- Native name: Николай Ильич Усенко
- Born: 22 December 1924 Kamenka village, Irbeysky District, Krasnoyarsk Krai, Russian SFSR, USSR
- Died: March 12, 1996 (aged 71) Krasnoyarsk, Russian Federation
- Allegiance: Soviet Union
- Branch: Red Army
- Service years: 1942–1944
- Rank: Red Army man
- Unit: 3rd Guards Airborne Division
- Conflicts: World War II
- Awards: Hero of the Soviet Union Order of Lenin Order of the Patriotic War, 1st class

= Nikolai Usenko =

Nikolai Ilyich Usenko (Russia: Николай Ильич Усенко; 22 December 1924 – 21 March 1996) was a Red Army man and Hero of the Soviet Union. Usenko was awarded the title on 10 January 1944 for his actions during the Battle of the Dnieper in October 1943. During the battle, Usenko, a telephonist, was reported to have repaired numerous breaks in the line, often under German fire. He was also reported to have killed 25 German soldiers. Later he was seriously wounded and blinded by a German shell and medically retired from the Red Army. He subsequently returned to his home in Krasnoyarsk Krai and worked in the logging industry.

== Early life ==
Usenko was born on 22 December 1924 in Kamenka village in the Irbeysky District of Krasnoyarsk Krai to a peasant family. In 1930, his family was dispossessed and as special settlers relocated to the village of Kosoy Byk in the Kezhemsky District. After the completion of his six classes of school, he worked as a lumberjack as well as a raftsman on the Angara River.

== World War II ==
In October 1942, he was drafted into the Red Army. He became a telephonist and was sent to the Northwestern Front as part of a ski brigade, which was merged into the 3rd Guards Airborne Division. Usenko served with the division's 8th Guards Airborne Regiment from January 1943 on. He fought in the Demyansk Offensive from 15 to 28 February and the Staraya Russa Offensive from 4 to 19 March. In April 1943 the division was withdrawn into the Reserve of the Supreme High Command. One month later it became part of the Central Front. In July, Usenko fought in the Battle of Kursk as well as the subsequent Operation Kutuzov as part of his division.

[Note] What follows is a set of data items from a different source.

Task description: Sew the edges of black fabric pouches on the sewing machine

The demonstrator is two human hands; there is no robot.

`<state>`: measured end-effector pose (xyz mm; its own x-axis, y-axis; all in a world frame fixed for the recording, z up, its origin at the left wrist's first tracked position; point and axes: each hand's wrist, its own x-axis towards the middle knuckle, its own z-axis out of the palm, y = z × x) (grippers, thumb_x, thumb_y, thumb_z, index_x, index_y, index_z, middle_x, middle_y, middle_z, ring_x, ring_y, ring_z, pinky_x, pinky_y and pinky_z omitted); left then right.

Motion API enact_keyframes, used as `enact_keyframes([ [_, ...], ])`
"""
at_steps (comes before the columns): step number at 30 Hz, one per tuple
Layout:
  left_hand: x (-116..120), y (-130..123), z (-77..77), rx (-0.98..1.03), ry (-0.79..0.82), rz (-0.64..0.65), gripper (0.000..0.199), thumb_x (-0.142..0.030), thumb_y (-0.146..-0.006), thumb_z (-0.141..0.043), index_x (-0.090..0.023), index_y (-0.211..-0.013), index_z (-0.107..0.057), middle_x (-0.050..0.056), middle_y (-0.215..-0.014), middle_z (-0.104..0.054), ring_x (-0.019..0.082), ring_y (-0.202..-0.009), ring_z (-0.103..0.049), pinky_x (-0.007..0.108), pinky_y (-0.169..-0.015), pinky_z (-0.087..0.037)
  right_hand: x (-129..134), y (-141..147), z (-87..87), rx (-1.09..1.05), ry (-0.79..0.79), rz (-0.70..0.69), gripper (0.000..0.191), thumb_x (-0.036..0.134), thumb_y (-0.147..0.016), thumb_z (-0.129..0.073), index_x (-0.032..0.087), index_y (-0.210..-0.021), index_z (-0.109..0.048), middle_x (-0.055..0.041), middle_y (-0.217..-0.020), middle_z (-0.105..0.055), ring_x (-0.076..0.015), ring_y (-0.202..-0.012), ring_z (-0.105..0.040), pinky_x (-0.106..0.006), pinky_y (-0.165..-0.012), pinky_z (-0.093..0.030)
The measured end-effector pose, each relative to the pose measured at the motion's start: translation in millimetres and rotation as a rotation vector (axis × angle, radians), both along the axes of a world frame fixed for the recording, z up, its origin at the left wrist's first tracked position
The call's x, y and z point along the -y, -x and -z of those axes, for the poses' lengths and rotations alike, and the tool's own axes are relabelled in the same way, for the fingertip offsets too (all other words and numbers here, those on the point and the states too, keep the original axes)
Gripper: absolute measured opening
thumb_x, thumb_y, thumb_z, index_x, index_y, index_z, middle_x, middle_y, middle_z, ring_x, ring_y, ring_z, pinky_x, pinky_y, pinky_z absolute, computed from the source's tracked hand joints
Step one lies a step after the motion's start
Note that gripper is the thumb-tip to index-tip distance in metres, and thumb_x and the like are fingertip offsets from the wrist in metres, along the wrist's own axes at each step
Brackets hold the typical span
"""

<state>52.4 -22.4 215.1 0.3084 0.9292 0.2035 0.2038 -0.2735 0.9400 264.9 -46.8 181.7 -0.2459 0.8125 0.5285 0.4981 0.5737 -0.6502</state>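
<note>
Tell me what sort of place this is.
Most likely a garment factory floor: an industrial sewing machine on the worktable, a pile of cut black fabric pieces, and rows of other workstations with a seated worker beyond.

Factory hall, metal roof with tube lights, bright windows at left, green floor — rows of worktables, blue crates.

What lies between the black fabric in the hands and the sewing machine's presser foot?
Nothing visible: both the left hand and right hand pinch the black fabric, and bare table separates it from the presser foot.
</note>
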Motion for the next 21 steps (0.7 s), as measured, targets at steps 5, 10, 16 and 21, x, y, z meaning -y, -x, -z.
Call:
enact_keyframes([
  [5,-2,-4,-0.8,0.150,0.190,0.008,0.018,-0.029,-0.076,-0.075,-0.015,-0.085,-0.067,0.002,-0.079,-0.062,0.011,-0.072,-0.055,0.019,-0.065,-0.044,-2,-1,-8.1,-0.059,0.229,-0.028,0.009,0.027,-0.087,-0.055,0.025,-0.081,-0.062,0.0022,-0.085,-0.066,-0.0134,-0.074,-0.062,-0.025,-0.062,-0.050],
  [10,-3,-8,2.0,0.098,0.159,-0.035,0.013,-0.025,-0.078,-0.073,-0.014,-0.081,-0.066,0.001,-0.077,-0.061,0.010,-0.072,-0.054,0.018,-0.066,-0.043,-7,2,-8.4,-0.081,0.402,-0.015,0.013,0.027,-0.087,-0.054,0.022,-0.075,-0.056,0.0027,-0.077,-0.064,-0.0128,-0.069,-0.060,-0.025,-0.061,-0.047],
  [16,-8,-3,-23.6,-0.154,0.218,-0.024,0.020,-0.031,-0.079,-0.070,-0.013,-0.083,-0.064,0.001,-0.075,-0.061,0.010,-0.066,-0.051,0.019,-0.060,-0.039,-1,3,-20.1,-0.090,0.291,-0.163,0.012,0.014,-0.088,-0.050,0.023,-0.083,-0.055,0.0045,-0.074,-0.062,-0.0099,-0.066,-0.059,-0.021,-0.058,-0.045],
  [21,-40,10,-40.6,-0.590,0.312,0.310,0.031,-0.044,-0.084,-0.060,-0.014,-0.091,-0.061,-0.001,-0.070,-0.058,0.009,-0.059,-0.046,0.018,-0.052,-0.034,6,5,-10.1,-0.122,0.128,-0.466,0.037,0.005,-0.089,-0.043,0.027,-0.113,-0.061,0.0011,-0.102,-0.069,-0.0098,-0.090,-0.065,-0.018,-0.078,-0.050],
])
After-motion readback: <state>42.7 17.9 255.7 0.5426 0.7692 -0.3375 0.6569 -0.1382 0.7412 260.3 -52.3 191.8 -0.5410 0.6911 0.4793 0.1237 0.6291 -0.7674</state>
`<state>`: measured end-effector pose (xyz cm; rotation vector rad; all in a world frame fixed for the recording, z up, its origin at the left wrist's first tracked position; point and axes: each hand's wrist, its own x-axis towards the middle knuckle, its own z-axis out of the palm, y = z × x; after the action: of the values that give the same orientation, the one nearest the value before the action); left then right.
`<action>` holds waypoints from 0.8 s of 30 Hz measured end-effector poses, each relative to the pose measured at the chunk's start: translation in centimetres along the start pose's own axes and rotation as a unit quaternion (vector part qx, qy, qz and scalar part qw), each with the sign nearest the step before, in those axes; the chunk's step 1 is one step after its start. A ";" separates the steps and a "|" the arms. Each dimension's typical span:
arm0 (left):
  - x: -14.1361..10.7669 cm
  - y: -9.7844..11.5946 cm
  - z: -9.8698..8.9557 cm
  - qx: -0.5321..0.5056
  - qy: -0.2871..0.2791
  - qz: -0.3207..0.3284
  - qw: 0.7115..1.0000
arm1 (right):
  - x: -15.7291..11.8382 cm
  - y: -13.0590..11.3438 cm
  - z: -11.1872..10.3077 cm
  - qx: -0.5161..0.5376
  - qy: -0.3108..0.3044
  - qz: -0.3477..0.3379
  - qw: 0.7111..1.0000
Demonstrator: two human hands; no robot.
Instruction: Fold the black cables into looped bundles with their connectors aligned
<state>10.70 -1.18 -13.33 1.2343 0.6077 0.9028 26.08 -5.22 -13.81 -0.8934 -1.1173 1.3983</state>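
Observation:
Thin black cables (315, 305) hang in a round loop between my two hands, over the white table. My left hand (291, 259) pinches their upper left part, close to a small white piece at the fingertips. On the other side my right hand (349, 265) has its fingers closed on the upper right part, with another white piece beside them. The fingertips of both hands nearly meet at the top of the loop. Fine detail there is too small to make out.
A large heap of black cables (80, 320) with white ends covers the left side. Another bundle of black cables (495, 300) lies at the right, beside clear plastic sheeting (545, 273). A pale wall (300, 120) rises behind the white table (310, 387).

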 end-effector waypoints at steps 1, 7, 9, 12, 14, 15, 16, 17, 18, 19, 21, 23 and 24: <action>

During the Chernigov-Pripyat Offensive in the Battle of the Dnieper, Usenko helped to defend the division's bridgehead on the right bank of the Dnieper. Usenko repaired 12 breaks on the telephone line during German air raids on 4 October. On 5 October, Usenko attempted to repair the line again and encountered a group of German soldiers, of whom he reportedly killed 25 with three hand grenades. The next day he provided communications between the battalion commander and its companies, by personally delivering a report to the battalion commander through the German lines. His actions were able to save the battalion from encirclement by German troops. On the same day, he was seriously injured and blinded by a German artillery shell. For these actions he was later awarded the Hero of the Soviet Union title and the Order of Lenin on 10 January 1944.

After six months of treatment, Usenko was discharged from the Red Army in April 1944 for being medically unfit.

== Later life ==
After being discharged he returned to Kezhemsky District and lived in Kosoy Byk. Usenko worked in the Dvoretskom Lesopunkt (logging area) of the Kezhemsky District logging industry. He retired in 1976 and lived in Krasnoyarsk. In 1985, Usenko was awarded the Order of the Patriotic War 1st class, along with all other surviving veterans. He died on 21 March 1996 and was buried in the Badalyskoe Cemetery in Kransnoyarsk.

To honor him two streets in Kodinsk and Kamenka are named after him.